+++ Task input
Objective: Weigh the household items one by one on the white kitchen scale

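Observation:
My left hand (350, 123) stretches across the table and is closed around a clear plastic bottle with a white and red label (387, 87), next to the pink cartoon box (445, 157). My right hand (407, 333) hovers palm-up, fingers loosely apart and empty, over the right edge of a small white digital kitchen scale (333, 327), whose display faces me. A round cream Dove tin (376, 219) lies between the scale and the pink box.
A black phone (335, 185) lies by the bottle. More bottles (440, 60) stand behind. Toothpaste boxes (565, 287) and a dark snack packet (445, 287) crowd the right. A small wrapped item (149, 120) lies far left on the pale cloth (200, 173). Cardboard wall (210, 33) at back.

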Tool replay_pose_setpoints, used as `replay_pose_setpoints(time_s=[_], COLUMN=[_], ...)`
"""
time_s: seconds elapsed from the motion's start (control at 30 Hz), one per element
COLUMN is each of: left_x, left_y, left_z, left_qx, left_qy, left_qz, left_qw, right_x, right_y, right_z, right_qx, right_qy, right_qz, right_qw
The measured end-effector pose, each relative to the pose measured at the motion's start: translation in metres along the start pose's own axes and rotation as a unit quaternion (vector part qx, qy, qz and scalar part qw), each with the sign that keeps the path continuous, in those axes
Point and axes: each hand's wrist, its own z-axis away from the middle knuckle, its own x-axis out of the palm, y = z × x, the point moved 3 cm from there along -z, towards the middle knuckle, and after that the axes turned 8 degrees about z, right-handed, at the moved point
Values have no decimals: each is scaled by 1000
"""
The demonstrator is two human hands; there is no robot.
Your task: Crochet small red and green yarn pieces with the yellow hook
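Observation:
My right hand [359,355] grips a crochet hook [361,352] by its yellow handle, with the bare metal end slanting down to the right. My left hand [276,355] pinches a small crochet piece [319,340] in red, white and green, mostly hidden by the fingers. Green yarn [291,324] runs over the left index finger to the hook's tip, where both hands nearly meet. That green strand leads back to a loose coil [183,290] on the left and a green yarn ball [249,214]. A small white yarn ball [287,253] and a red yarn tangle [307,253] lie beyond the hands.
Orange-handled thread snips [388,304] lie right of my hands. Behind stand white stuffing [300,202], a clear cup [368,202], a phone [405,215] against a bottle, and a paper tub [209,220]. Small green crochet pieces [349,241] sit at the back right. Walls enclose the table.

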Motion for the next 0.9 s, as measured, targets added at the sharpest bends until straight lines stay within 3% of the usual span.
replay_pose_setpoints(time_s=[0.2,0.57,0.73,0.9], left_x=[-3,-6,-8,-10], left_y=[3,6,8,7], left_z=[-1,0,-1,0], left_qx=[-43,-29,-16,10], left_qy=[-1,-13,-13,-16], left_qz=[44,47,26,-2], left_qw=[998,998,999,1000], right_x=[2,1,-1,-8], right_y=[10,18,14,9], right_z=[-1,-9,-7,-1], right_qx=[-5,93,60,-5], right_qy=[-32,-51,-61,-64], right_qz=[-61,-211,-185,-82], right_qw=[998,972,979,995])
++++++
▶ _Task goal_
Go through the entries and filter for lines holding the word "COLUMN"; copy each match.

▶ _Exercise answer_
Tool replay_pose_setpoints, used as `replay_pose_setpoints(time_s=[_], COLUMN=[_], ...)`
COLUMN is each of: left_x, left_y, left_z, left_qx, left_qy, left_qz, left_qw, right_x, right_y, right_z, right_qx, right_qy, right_qz, right_qw

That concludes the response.